Yosemite Wildfire That Prompted Air Evacuations Triples In Size

By Joseph Serna, Los Angeles Times

LOS ANGELES — A wildfire in Yosemite National Park that prompted authorities to airlift hikers out of harm’s way has tripled in size, growing to nearly 2,600 acres as of Monday morning.

Several water-dropping helicopters and airplanes were assisting hundreds of firefighters on the ground as the Meadow fire burns near Half Dome peak and Merced Lake, said park ranger Scott Gediman.

There was no estimate of how contained the fire was.

The Meadow fire, believed to have been started by one of hundreds of lightning strikes last month, had been smoldering for 49 days at just under 20 acres.

Park officials had been letting it burn to restore the area’s natural fire patterns, and given its high elevation (8,000 feet) and slow pace, there was no threat to public safety, officials said.

But when winds pushed the flames into bone-dry brush near hiking trails on Sunday, the fire exploded and ended up cutting off dozens of mountain climbers and hikers from park exits. Some 40 Half Dome hikers had to be evacuated and others were airlifted out, officials said.

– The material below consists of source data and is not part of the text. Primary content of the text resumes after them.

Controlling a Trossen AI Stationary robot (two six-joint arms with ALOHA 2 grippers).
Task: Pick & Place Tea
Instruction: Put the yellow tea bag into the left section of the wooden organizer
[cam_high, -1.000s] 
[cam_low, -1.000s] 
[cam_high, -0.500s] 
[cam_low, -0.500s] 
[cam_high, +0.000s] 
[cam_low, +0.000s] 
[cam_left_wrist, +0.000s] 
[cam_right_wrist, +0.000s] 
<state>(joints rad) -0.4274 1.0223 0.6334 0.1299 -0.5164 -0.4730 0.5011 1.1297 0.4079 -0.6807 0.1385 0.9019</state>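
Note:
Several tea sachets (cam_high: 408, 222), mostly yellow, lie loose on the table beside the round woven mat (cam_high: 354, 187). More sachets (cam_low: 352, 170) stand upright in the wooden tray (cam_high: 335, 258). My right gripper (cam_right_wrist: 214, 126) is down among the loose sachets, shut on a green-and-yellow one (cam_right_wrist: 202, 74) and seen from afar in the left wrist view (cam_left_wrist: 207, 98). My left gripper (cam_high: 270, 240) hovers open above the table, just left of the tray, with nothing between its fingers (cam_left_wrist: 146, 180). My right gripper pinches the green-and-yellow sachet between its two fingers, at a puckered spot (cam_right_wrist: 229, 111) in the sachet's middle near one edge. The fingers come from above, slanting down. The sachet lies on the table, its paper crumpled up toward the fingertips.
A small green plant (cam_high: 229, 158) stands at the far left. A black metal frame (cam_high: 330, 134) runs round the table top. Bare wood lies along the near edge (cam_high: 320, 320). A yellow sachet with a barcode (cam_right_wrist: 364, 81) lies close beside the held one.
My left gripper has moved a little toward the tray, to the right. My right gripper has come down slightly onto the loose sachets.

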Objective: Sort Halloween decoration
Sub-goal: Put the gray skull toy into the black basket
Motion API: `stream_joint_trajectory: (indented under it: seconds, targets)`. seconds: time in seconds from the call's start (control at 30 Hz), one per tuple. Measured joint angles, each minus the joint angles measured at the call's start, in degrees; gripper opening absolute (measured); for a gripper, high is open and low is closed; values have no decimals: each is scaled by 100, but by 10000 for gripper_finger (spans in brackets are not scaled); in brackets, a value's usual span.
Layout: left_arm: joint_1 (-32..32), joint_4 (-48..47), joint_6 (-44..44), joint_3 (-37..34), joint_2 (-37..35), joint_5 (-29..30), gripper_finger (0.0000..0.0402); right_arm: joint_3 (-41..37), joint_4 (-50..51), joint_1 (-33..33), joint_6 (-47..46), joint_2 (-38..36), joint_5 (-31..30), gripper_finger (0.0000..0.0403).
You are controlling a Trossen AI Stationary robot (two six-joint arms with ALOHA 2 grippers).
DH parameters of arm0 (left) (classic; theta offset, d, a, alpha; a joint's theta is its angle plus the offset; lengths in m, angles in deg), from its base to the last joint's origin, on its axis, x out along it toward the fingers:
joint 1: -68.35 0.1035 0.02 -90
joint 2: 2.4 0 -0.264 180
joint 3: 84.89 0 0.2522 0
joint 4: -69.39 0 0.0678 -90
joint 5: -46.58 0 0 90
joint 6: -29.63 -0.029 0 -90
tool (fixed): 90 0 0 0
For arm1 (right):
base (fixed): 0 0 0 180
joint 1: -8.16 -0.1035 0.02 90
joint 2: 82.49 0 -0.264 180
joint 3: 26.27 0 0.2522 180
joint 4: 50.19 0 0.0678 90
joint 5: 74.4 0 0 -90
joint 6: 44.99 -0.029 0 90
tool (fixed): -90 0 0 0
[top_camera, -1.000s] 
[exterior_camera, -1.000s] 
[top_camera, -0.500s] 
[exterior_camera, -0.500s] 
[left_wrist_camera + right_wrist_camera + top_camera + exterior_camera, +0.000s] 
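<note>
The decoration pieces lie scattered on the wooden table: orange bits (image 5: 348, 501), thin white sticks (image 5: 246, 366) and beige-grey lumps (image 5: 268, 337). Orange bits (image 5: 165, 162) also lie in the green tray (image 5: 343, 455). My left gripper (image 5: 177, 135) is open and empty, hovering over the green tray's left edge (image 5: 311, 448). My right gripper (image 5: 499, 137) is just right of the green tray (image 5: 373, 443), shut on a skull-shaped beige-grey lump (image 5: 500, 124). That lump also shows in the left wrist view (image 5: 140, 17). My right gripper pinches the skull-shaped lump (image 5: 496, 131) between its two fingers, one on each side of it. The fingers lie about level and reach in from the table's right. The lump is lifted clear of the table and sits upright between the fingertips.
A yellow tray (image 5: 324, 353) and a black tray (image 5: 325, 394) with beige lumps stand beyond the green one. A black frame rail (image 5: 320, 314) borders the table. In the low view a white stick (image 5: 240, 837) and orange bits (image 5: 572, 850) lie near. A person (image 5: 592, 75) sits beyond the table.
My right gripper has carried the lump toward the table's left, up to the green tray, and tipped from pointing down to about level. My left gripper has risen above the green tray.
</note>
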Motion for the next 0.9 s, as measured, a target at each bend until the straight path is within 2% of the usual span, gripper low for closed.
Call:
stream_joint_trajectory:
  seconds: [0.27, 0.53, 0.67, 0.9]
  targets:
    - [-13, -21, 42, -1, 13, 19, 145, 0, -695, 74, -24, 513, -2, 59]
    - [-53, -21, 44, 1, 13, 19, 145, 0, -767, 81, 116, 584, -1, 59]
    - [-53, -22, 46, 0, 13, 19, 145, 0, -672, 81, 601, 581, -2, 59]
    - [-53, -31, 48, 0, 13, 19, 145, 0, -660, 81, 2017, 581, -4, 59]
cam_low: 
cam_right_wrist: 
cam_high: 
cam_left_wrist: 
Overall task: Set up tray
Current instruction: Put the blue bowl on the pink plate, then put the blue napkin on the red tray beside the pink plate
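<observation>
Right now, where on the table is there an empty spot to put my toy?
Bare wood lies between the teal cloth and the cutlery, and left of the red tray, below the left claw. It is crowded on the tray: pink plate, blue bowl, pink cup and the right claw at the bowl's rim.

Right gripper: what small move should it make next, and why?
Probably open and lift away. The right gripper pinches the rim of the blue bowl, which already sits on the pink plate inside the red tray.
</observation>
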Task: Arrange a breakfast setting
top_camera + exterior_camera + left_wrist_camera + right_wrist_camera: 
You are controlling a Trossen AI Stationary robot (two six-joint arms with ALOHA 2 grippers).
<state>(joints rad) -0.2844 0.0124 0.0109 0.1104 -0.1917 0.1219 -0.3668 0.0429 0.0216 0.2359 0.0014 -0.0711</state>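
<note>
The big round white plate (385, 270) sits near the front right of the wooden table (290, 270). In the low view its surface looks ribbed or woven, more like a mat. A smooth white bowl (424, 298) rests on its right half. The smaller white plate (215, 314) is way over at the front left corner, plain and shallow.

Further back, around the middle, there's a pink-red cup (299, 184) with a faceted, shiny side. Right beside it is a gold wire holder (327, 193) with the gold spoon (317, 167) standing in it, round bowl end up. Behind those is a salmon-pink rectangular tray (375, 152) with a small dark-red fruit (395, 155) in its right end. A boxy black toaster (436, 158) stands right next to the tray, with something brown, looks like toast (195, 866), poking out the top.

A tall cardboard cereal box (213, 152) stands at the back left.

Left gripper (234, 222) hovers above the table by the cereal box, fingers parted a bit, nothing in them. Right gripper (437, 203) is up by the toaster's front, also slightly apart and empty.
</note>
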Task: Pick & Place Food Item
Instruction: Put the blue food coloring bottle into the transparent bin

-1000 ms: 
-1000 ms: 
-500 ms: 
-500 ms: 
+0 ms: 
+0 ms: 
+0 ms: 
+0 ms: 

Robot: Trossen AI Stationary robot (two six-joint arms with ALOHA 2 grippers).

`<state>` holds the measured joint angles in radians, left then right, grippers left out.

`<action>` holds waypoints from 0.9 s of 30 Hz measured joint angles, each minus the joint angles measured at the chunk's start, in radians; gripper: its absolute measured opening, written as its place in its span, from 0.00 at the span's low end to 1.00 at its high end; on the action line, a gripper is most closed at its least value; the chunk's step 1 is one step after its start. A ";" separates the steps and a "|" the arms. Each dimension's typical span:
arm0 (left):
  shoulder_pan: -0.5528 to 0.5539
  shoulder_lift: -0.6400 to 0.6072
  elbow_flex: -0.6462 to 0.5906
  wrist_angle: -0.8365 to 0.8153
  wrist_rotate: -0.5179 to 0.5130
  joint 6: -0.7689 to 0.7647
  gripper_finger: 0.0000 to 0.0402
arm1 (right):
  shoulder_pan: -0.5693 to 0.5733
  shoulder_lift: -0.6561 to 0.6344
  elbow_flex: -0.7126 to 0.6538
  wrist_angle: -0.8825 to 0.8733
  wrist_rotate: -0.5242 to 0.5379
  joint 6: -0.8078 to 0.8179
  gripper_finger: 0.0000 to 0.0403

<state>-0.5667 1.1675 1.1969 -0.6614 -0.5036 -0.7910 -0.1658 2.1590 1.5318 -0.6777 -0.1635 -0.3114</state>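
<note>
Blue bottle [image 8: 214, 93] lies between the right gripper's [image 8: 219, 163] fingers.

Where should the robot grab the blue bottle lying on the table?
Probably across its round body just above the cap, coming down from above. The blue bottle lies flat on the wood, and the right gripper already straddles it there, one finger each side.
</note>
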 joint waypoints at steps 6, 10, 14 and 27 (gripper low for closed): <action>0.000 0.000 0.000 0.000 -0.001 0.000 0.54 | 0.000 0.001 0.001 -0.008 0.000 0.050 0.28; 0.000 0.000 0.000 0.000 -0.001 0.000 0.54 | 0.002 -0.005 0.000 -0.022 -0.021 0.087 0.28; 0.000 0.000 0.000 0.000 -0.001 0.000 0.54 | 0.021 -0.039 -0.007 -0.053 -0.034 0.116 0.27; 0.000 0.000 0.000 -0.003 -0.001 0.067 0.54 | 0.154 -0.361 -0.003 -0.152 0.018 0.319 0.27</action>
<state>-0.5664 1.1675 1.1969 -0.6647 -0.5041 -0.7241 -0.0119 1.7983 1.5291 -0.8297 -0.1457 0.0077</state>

East of the park in Mariposa County, fire crews gained the upper hand on the Bridge fire, which has burned about 300 acres and was 70 percent contained. At least 700 homes remained threatened by the fire, but officials have lifted evacuation orders for homeowners, according to the California Department of Forestry and Fire Protection.

And in Siskiyou County in Northern California, the Happy Camp Complex fire has grown to 99,200 acres as it pushes west. The wildfire, currently the biggest in California, was 30 percent contained.